§ **WHAT IS EXPECTED**: An exact copy of every entry is needed, without any of the pictures.

§ **DATA FOR THE TASK**:

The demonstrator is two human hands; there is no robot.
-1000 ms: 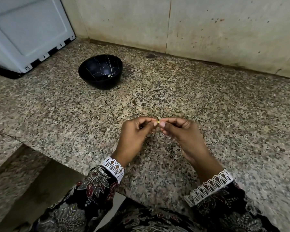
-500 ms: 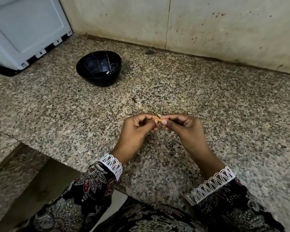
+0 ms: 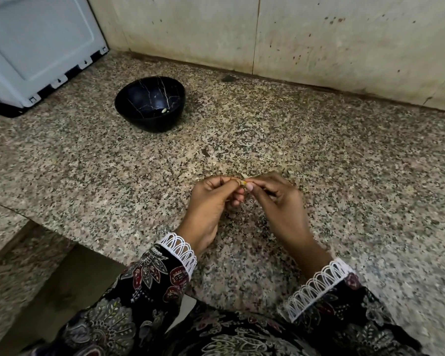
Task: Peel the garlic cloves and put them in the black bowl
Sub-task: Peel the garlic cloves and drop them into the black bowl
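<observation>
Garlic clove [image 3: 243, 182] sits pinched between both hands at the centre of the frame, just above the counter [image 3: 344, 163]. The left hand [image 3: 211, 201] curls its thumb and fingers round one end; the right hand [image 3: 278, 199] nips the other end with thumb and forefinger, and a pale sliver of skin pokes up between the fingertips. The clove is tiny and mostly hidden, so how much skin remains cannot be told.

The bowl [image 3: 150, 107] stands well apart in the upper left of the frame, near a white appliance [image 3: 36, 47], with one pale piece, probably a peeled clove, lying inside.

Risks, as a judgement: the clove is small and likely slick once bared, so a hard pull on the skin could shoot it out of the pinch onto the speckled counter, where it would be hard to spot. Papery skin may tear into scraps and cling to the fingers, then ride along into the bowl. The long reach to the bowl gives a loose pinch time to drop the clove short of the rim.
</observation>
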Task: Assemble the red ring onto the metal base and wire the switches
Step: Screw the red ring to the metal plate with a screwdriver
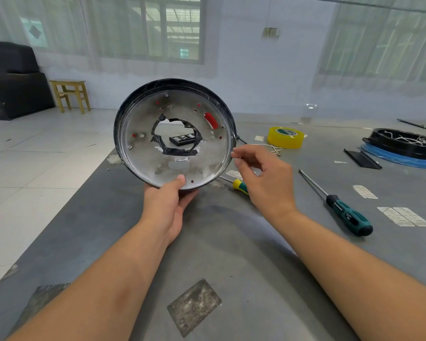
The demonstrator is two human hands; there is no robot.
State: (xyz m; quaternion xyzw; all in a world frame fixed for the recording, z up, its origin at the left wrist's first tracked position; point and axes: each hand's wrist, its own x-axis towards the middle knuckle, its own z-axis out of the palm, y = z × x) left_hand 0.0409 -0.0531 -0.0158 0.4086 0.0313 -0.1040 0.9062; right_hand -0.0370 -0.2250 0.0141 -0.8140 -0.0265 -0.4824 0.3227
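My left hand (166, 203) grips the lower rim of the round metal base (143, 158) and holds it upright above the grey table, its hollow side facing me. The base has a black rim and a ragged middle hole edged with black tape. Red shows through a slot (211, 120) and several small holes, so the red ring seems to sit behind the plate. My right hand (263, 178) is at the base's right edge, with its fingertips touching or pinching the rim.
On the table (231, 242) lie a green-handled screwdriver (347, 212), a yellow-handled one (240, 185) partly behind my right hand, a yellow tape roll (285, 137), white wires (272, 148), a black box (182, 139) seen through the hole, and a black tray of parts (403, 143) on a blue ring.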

§ **ANSWER SECTION**:
The demonstrator is two human hands; there is no robot.
-1000 ms: 
-500 ms: 
+0 ms: 
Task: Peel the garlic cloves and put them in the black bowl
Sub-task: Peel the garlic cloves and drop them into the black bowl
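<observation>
Garlic clove [image 3: 243, 182] sits pinched between both hands at the centre of the frame, just above the counter [image 3: 344, 163]. The left hand [image 3: 211, 201] curls its thumb and fingers round one end; the right hand [image 3: 278, 199] nips the other end with thumb and forefinger, and a pale sliver of skin pokes up between the fingertips. The clove is tiny and mostly hidden, so how much skin remains cannot be told.

The bowl [image 3: 150, 107] stands well apart in the upper left of the frame, near a white appliance [image 3: 36, 47], with one pale piece, probably a peeled clove, lying inside.

Risks, as a judgement: the clove is small and likely slick once bared, so a hard pull on the skin could shoot it out of the pinch onto the speckled counter, where it would be hard to spot. Papery skin may tear into scraps and cling to the fingers, then ride along into the bowl. The long reach to the bowl gives a loose pinch time to drop the clove short of the rim.
</observation>
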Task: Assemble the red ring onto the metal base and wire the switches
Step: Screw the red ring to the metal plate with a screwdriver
The demonstrator is two human hands; there is no robot.
State: (xyz m; quaternion xyzw; all in a world frame fixed for the recording, z up, its origin at the left wrist's first tracked position; point and axes: each hand's wrist, its own x-axis towards the middle knuckle, its own z-axis out of the palm, y = z × x) left_hand 0.0409 -0.0531 -0.0158 0.4086 0.0313 -0.1040 0.9062; right_hand -0.0370 -0.2250 0.0141 -0.8140 -0.0265 -0.4824 0.3227
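My left hand (166, 203) grips the lower rim of the round metal base (143, 158) and holds it upright above the grey table, its hollow side facing me. The base has a black rim and a ragged middle hole edged with black tape. Red shows through a slot (211, 120) and several small holes, so the red ring seems to sit behind the plate. My right hand (263, 178) is at the base's right edge, with its fingertips touching or pinching the rim.
On the table (231, 242) lie a green-handled screwdriver (347, 212), a yellow-handled one (240, 185) partly behind my right hand, a yellow tape roll (285, 137), white wires (272, 148), a black box (182, 139) seen through the hole, and a black tray of parts (403, 143) on a blue ring.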

This finishes the response to the exercise.